Building a Real-Time Customer 360 on Kafka, MongoDB and Rockset
October 1, 2020
Users interact with services in real-time. They login to websites, like and share posts, purchase goods and even converse, all in real-time. So why is it that whenever you have a problem when using a service and you reach a customer support representative, that they never seem to know who you are or what you’ve been doing recently?
This is likely because they haven’t built a customer 360 profile and if they have, it certainly isn’t real-time. Here, real-time means within the last couple of minutes if not seconds. Understanding everything the customer has just done prior to contacting customer support gives the team the best chance to understand and solve the customer’s problem.
This is why a real-time Customer 360 profile is more useful than a batch, data warehouse generated profile, as I want to keep the latency low, which isn’t feasible with a traditional data warehouse. In this post, I’ll walk through what a customer 360 profile is and how to build one that updates in real-time.
What Is a Customer 360 Profile?
The purpose of a customer 360 profile is to provide a holistic view of a customer. The goal is to take data from all the disparate services that the customer interacts with, concerning a product or service. This data is brought together, aggregated and then often displayed via a dashboard for use by the customer support team.

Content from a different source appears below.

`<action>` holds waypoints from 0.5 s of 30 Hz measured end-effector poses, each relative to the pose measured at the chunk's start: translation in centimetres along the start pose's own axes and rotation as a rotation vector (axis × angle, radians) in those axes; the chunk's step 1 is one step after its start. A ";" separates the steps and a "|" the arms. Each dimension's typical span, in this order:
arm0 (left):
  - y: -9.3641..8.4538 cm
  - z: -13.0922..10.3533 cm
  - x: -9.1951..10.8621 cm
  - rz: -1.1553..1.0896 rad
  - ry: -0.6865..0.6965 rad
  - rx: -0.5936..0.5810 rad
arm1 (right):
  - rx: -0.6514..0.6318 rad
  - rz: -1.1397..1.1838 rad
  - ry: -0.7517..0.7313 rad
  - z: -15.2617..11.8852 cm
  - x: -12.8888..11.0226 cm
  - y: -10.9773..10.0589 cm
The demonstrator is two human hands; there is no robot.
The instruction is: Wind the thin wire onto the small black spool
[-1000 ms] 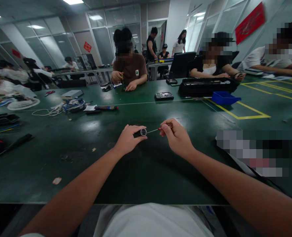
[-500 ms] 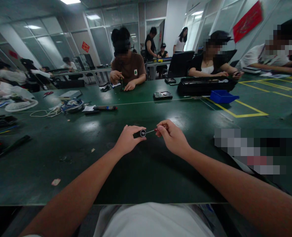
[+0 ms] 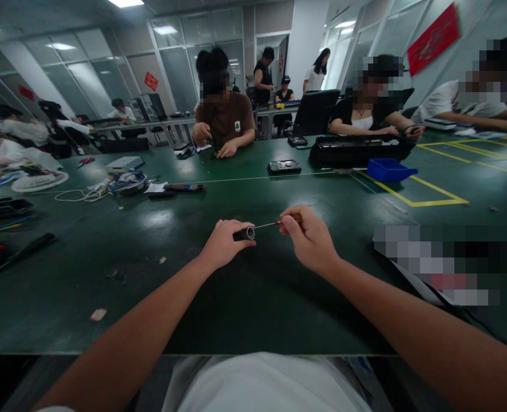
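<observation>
Between the thumb and fingers of my left hand (image 3: pixel 223 246) is a small black cylinder (image 3: pixel 248 233), its round open end with a light rim turned toward my right side. My right hand (image 3: pixel 311 240) grips a screwdriver (image 3: pixel 265 225) by its reddish handle. The thin metal shaft points left, and its tip reaches the rim of the cylinder; whether it goes inside cannot be told. Both hands are held above the green table (image 3: pixel 236 297), near the middle of the view.
A person in a brown shirt (image 3: pixel 228 123) works across the table. Beyond my hands lie a metal-cased device (image 3: pixel 284 166), a blue bin (image 3: pixel 391 170) and a long black casing (image 3: pixel 360 150). At left are a pen-like tool (image 3: pixel 185 187), cables (image 3: pixel 84 194) and a white fan grille (image 3: pixel 39 182).
My right hand has drawn slightly right with the screwdriver, so more of its shaft shows. The cylinder's open end has turned a little in my left hand.
</observation>
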State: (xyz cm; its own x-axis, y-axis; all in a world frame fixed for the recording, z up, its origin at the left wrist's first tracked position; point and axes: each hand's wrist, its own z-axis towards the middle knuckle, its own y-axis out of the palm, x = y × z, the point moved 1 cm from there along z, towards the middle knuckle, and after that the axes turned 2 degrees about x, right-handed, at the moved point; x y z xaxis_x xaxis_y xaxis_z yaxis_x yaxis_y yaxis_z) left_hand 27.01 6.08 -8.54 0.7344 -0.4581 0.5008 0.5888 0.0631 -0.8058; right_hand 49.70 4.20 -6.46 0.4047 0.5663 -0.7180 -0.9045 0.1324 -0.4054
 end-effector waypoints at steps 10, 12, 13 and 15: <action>-0.2 0.0 0.0 0.022 -0.034 0.007 | -0.033 -0.125 0.017 0.2 -0.5 -0.1; -0.1 0.0 -0.1 0.020 -0.042 0.010 | -0.031 -0.141 0.022 0.3 -0.5 -0.1; -0.1 0.0 -0.1 0.018 -0.045 0.011 | -0.028 -0.146 0.027 0.3 -0.5 -0.2; 0.0 0.0 -0.2 0.015 -0.043 0.012 | -0.018 -0.157 0.039 0.4 -0.5 -0.2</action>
State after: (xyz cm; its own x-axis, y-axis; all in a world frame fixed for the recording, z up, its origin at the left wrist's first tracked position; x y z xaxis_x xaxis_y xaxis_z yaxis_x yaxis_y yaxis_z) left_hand 26.85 6.18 -8.61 0.7569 -0.4187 0.5018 0.5812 0.0801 -0.8098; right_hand 49.63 4.21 -5.79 0.5465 0.5073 -0.6663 -0.8270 0.2020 -0.5246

When a customer calls the support team or uses online chat, the team can quickly understand who the customer is and what they’ve done recently. This removes the need for the tedious, script-read questions, meaning the team can get straight to solving the problem.
With this data all in one place, it can then be used downstream for predictive analytics and real-time segmentation. This can be used to provide more timely and relevant marketing and front-end personalisation, enhancing the customer experience.
Use Case: Fashion Retail Store
To help demonstrate the power of a customer 360, I’ll be using a national Fashion Retail Brand as an example. This brand has multiple stores across the country and a website allowing customers to order items for delivery or store pick up.
The brand has a customer support centre that deals with customer enquiries about orders, deliveries, returns and fraud. What they would like is a customer 360 dashboard so that when a customer contacts them with an issue, they can see the latest customer details and activity in real-time.
The data sources available include:
- users (MongoDB): Core customer data such as name, age, gender, address.
- online_orders (MongoDB): Online purchase data including product details and delivery addresses.
- instore_orders (MongoDB): In-store purchase data again including product details and store location.
- marketing_emails (Kafka): Marketing data including items sent and any interactions.
- weblogs (Kafka): Website analytics such as logins, browsing, purchases and any errors.
In the rest of the post, using these data sources, I’ll show you how to consolidate all of this data into one place in real-time and surface it to a dashboard.
Platform Architecture
The first step in building a customer 360 is consolidating the different data sources into one place. Due to the real-time requirements of our fashion brand, we need a way to keep the data sources in sync in real-time and also allow rapid retrieval and analytics on this data so it can be presented back in a dashboard.
For this, we’ll use Rockset. The customer and purchase data is currently stored in a MongoDB database which can simply be replicated into Rockset using a built-in connector. To get the weblogs and marketing data I’ll use Kafka, as Rockset can then consume these messages as they’re generated.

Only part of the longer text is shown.